アメリカPPD社(臨床関連の大手会社)の研究によると、 フケ患者154名(うち脂漏性皮膚炎70名)に対し、3%サリチル酸とケトコナゾール2%シャンプーを適用したところ、 患者本人の自己評価において、各種症状の大幅な改善が示された、と報告しています
硫黄
硫黄はフケ以外ににきび、酒さ、疥癬などに効果のある成分です。サリチル酸同様、角質溶剤および、抗細菌、抗真菌効果があります。

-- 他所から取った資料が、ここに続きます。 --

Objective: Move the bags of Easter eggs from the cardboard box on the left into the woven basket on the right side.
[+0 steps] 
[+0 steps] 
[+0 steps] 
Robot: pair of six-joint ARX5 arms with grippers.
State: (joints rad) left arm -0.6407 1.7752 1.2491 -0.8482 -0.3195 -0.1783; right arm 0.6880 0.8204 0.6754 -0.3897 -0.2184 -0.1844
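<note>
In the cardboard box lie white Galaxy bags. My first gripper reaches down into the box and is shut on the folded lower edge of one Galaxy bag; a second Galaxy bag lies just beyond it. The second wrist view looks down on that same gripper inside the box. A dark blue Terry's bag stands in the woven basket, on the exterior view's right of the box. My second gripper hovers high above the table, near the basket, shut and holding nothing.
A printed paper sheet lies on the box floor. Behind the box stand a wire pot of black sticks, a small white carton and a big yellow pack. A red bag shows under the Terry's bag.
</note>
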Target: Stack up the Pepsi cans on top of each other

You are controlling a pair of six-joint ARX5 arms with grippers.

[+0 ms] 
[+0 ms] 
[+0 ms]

ヨーロッパで行われた48名の重度のフケ患者に対して、 1平方cmあたりのフケの落屑の数を比較したところ、 硫黄2%、およびサリチル酸2%シャンプーはプラセボ群と比較して 有意な減少を示した、と報告しています。
硫化セレン
硫化セレンはフケ以外に、癜風、白癬、脂漏性皮膚炎に効果のある成分で抗真菌効果があります。クイーンズ大学で行われた研究によると、 ケトコナゾール2%シャンプーと硫化セレン2.5%シャンプー、プラセボ群を比較したところ、 246名の患者に対して、 ケトコナゾール2%シャンプーと硫化セレン2.5%シャンプーは治療期間を通じて かゆみや刺激などプラセボ群より有意に効果がありました。
硫化セレンの含有量は1%および2.5%があるものの、 日本では、まだ未販売のため、購入には個人輸入が必要です。
ピロクトンオラミン(オクトピロックス)
真菌感染症の治療に使用される化合物です。日本ではライオンより、オクト薬用シャンプーなどが販売されています。
2011年化粧品化学の国際ジャーナルに記載された内容によると、 0.45%ピロクトンオラミンのシャンプーは患者の自己評価において、 頭皮のかゆみを90%低減し、 頭皮の剥離、フケの量を低減するのに有意な効果があった、と報告しています。